In 2002 our project’s effort will focus on meeting the needs of a particular user community. Our planning at this point centers on HORUS, and we have ongoing discussions with some of the HORUS contractors (Lockheed-Martin, ISX) regarding these plans. As a result of these discussions we determined that porting the capabilities demonstrated last year by the PowerPoint-based Briefing Associate to Microsoft Word would prove most useful to this community. That is, rather than produce DAML markup as a byproduct of authoring visual briefings, we will produce DAML markup as a byproduct of authoring textual documents.
We intend to continue work on the PowerPoint-based Briefing Associate’s foundational capabilities, but at a much lower level of effort than heretofore. As will be apparent from some of the following text, however, many basic capabilities can actually be shared in implementation as well as in concept across the two environments.
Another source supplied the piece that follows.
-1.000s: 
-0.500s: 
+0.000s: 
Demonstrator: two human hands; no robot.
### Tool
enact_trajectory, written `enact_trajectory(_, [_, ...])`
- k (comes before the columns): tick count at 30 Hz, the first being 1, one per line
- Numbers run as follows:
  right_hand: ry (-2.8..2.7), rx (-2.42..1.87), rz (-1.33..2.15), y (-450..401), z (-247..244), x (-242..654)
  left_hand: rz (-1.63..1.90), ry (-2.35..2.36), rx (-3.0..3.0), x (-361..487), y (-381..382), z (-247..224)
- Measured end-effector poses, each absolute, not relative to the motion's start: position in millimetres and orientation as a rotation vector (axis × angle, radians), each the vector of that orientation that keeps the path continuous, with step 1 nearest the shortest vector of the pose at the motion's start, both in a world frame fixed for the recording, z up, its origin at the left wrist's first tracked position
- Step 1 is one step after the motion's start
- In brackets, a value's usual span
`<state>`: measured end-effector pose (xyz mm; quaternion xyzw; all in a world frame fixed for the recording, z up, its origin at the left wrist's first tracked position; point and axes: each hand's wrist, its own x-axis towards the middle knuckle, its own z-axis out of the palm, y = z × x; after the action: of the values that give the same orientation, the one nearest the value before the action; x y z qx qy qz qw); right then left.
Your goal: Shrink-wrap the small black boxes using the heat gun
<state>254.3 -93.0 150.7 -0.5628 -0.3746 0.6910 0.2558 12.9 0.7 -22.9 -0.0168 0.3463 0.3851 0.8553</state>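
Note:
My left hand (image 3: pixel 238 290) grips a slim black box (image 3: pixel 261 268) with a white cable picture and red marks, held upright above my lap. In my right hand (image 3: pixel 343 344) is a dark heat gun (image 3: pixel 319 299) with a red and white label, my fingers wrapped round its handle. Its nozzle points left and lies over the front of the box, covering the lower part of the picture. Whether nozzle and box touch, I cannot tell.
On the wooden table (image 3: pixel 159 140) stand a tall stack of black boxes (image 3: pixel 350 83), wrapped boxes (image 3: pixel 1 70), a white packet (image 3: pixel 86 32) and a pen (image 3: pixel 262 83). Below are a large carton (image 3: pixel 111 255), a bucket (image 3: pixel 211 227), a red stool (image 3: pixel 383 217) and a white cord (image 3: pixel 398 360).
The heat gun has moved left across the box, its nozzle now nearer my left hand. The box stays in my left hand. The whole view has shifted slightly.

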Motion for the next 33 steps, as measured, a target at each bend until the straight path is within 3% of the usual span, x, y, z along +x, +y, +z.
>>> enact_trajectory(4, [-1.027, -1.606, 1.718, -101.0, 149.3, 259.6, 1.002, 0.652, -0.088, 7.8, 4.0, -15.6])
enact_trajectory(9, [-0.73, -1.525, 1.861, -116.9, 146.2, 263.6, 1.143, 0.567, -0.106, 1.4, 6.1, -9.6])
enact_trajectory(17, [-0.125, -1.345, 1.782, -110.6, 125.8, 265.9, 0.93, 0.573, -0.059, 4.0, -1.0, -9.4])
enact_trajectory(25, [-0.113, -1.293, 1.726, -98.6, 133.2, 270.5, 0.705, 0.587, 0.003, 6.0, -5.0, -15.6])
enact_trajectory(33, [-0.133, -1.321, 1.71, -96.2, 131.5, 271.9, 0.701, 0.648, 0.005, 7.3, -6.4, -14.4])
The creation of markup in MS Word will be a mixed-initiative activity. Automatic markup will be created by a natural language text analysis tool. We have demonstrated an early version of this by connecting Word to Paul Kogut’s (Lockheed-Martin) AeroDaml service. In this case AeroDaml runs as a network service invoked to analyze paragraph (or smaller) sized units of text as the author edits a document. The Word 2002 SmartTags infrastructure is used to link AeroDaml to Word. An extension to the current service interface is under development that will both greatly improve its efficiency and allow us to more accurately correlate the markup produced by AeroDaml with the appropriate range of text.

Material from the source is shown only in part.